● **Work instruction**: Copy, from the entries below, each line where the word "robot" can be found.

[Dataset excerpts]
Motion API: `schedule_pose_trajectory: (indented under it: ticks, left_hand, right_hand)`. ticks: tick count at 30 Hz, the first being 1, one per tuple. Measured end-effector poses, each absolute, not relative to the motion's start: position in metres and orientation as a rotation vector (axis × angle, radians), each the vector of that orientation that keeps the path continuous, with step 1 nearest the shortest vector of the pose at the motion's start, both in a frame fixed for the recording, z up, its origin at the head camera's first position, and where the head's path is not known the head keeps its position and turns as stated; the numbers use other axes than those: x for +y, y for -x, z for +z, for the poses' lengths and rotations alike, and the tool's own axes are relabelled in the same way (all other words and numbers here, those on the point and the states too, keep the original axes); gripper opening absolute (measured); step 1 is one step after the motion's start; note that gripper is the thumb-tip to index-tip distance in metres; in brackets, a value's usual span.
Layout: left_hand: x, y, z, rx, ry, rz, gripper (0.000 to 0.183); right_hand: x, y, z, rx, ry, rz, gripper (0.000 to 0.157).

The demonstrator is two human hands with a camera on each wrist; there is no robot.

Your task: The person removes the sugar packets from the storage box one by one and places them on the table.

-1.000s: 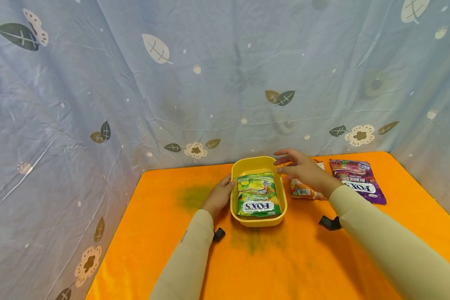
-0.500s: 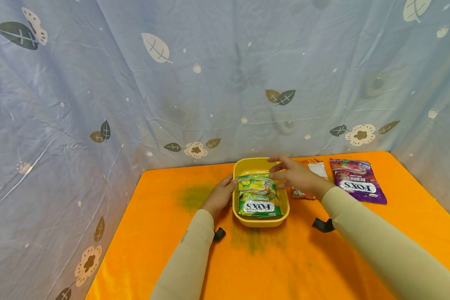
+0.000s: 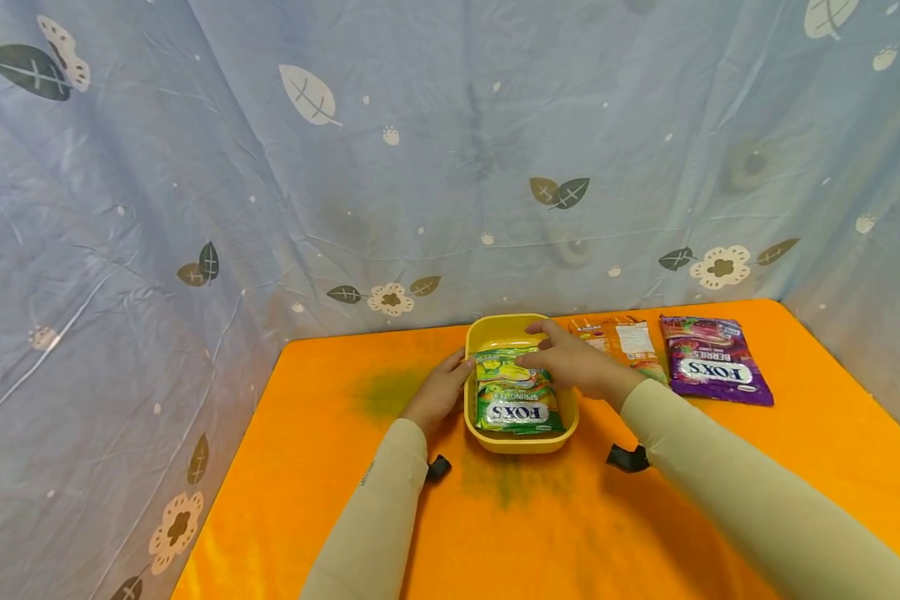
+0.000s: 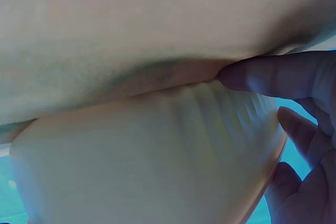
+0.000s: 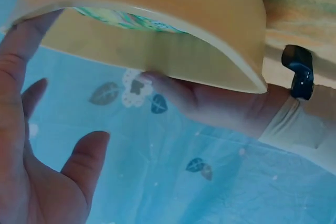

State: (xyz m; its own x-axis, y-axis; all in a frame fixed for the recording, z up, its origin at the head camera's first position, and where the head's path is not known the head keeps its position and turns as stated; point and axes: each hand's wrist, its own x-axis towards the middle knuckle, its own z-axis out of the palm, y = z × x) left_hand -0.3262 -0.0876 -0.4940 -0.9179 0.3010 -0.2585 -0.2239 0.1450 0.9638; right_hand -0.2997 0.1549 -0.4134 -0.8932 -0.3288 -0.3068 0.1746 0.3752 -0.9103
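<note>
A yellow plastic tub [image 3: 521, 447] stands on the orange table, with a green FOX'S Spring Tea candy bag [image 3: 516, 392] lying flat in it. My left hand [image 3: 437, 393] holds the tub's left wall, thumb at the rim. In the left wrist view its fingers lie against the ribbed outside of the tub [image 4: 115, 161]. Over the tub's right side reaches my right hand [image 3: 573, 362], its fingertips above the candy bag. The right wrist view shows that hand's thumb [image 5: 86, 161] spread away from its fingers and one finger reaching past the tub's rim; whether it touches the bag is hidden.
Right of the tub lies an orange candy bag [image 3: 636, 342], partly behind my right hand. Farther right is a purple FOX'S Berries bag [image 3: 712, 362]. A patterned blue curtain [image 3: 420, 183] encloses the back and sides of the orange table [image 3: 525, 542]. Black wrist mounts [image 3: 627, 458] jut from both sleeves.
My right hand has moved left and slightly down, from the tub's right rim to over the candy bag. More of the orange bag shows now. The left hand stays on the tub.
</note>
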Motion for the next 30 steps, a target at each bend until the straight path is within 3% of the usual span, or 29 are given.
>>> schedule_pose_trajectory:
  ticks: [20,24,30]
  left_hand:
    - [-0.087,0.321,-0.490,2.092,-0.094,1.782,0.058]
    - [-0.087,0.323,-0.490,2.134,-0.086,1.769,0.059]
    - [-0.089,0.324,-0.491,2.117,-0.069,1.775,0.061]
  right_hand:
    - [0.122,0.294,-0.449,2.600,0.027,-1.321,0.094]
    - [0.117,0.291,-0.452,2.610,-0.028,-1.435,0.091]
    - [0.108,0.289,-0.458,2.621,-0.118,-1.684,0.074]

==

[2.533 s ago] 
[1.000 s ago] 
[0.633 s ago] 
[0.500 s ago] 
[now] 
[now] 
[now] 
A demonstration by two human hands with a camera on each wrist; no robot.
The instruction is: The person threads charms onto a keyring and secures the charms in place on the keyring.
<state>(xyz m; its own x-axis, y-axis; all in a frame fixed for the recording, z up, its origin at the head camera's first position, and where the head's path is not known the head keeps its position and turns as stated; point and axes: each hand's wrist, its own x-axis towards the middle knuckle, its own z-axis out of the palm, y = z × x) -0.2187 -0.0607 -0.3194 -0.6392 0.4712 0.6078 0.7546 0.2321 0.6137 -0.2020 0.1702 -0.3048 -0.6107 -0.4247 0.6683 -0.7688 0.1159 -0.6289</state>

● **Solution to this exercise**:
The demonstrator is two human hands with a camera on each wrist; there is no robot.
A demonstration by two human hands with a camera on each wrist; no robot.

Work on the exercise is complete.